## [PROBLEM TO WORK ON]
In the data below, find each line that contains the word "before" and copy it.

## [Stored data]
'''
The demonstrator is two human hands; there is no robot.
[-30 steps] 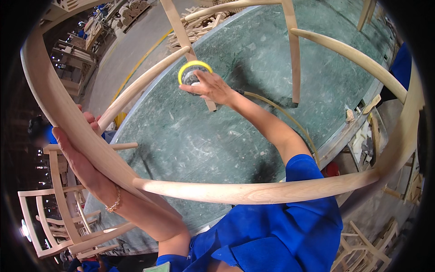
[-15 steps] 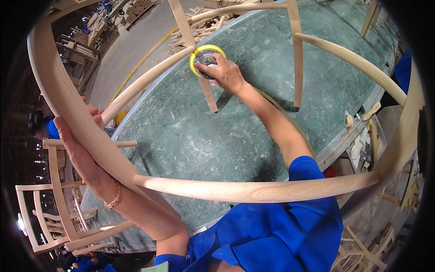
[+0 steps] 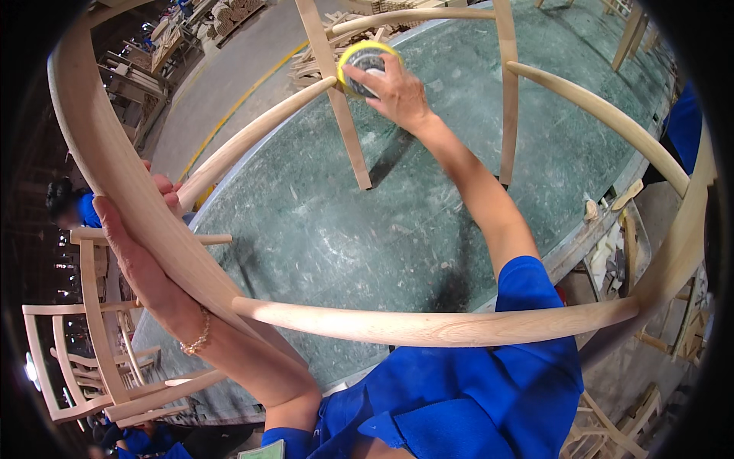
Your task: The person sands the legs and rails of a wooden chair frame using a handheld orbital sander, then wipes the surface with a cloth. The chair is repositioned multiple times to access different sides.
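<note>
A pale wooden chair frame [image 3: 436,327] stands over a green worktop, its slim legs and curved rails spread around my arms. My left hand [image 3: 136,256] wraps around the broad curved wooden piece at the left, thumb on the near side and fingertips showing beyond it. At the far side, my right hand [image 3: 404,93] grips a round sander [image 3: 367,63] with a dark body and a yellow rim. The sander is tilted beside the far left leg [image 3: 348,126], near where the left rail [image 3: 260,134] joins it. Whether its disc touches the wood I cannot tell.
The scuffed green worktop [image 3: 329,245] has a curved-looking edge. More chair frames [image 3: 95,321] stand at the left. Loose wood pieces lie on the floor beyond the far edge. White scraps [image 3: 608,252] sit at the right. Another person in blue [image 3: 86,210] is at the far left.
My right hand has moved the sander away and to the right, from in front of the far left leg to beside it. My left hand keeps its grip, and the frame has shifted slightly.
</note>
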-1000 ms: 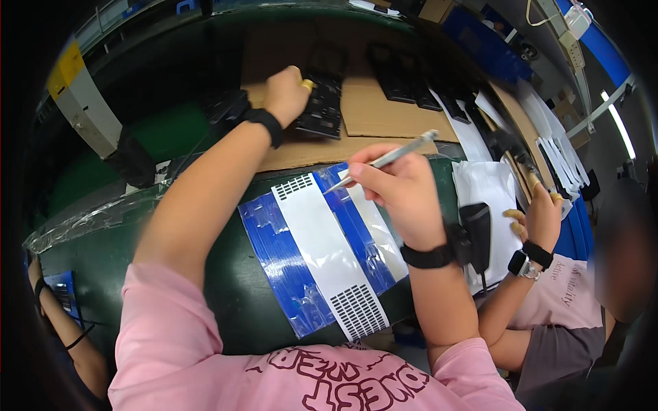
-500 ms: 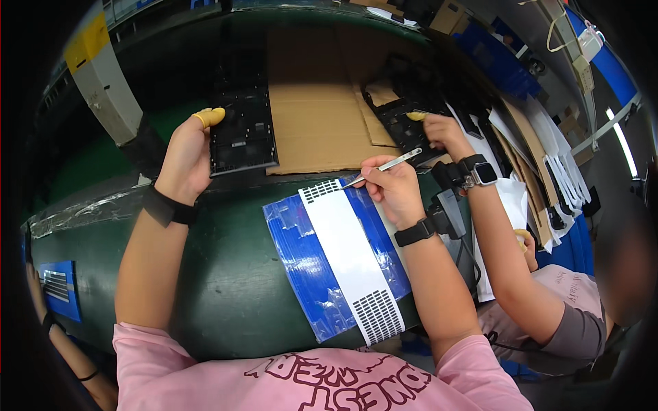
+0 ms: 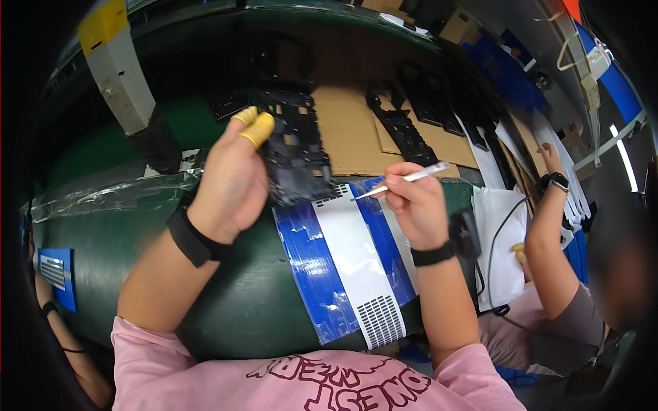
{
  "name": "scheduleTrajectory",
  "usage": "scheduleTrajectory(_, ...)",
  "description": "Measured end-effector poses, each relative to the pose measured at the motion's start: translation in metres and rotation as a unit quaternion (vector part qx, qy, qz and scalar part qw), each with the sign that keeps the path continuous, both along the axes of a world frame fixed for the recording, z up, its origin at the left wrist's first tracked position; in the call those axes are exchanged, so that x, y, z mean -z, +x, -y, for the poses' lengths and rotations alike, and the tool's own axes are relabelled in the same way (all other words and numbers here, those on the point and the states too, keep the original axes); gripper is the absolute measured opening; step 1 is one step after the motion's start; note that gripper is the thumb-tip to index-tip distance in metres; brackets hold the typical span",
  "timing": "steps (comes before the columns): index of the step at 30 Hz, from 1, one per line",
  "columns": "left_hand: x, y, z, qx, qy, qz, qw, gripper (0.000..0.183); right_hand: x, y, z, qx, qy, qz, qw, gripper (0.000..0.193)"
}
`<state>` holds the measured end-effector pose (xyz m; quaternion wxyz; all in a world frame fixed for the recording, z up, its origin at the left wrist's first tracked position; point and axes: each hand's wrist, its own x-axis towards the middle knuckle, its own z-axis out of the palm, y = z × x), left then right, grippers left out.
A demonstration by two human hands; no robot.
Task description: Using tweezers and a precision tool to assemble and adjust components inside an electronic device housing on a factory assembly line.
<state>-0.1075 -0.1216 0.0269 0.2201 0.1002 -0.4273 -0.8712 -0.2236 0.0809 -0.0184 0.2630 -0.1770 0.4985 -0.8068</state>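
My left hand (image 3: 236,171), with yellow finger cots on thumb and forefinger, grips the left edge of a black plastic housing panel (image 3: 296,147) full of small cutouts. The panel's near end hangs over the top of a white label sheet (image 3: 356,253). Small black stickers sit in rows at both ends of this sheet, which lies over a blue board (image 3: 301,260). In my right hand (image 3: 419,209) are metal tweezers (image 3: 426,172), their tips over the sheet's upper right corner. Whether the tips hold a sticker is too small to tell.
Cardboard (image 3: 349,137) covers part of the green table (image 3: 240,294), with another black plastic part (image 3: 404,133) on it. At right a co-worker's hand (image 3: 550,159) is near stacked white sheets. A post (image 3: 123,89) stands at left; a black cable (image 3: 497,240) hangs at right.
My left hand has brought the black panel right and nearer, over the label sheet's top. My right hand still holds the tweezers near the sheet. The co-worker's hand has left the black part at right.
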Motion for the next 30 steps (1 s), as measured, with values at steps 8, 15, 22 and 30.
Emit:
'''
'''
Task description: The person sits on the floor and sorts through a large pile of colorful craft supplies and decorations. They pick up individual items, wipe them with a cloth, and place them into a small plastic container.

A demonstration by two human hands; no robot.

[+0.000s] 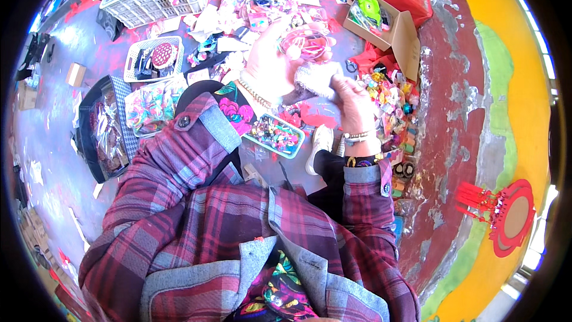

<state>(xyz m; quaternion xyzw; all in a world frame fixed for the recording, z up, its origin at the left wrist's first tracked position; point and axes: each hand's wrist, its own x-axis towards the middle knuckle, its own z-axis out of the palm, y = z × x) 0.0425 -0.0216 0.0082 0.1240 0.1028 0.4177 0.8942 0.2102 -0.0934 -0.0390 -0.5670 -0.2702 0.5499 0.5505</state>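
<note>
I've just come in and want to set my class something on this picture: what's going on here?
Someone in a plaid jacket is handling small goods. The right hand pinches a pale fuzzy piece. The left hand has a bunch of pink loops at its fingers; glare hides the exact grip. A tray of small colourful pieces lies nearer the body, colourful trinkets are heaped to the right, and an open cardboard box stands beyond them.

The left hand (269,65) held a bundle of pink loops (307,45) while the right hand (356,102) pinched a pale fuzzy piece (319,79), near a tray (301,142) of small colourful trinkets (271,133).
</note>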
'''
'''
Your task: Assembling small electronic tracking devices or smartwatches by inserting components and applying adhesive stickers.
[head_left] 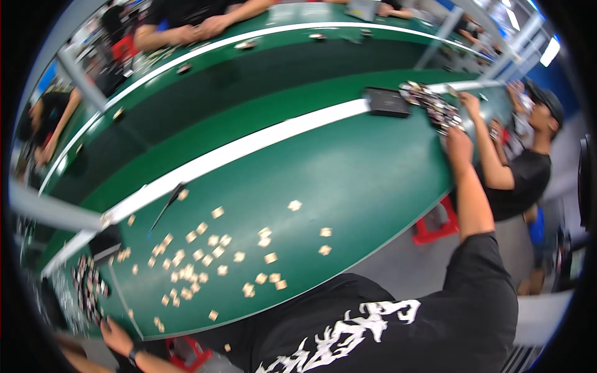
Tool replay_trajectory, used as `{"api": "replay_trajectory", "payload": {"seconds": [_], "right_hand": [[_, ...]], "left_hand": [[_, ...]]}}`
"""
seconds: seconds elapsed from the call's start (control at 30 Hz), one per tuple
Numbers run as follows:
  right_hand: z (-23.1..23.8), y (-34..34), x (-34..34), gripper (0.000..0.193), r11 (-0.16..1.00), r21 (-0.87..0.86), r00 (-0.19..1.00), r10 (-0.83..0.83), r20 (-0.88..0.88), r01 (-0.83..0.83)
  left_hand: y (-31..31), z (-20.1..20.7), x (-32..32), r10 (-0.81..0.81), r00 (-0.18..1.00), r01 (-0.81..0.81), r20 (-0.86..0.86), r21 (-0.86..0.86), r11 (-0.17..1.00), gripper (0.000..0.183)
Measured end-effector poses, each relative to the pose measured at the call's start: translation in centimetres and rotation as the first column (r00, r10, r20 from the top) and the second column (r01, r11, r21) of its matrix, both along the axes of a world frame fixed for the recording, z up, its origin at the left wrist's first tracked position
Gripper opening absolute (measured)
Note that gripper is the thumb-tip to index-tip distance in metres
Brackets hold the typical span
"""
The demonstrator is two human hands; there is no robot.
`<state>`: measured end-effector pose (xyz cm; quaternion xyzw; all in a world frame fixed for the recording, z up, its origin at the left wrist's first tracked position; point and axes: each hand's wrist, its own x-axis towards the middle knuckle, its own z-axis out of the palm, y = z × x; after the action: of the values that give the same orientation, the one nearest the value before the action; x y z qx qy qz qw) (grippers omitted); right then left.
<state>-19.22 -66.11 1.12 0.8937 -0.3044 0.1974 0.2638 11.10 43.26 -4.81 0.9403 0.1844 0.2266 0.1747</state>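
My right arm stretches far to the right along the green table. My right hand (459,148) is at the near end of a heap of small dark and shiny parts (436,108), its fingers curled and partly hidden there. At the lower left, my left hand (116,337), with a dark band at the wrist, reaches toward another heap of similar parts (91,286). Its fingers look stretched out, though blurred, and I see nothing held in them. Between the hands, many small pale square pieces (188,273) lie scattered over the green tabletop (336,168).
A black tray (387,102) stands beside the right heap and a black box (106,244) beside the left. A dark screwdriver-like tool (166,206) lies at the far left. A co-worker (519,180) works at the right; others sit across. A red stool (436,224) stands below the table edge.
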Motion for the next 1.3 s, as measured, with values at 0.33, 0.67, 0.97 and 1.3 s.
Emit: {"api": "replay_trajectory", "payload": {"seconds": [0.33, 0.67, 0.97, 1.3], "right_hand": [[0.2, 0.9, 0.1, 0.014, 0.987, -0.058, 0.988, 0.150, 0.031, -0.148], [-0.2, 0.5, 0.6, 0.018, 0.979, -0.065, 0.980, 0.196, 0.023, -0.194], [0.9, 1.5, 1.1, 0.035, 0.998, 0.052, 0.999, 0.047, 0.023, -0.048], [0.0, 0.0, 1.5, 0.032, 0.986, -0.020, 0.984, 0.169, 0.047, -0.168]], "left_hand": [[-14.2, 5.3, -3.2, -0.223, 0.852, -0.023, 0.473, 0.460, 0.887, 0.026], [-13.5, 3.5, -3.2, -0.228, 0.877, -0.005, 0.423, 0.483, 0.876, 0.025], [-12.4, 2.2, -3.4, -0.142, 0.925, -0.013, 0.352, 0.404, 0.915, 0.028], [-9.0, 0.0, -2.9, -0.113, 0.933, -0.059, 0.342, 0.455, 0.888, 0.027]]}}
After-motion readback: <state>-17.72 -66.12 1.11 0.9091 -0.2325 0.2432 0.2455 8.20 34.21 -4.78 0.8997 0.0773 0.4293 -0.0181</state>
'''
## [ANSWER SECTION]
  "timing": "steps (comes before the columns): index of the step at 30 Hz, from 1, one per line",
`<state>`: measured end-effector pose (xyz cm; quaternion xyzw; all in a world frame fixed for the recording, z up, its origin at the left wrist's first tracked position; point and axes: each hand's wrist, its own x-axis towards the middle knuckle, its own z-axis out of the palm, y = z × x; after the action: of the values that give the same orientation, the one nearest the value before the action; x y z qx qy qz qw) (grippers omitted); right then left.

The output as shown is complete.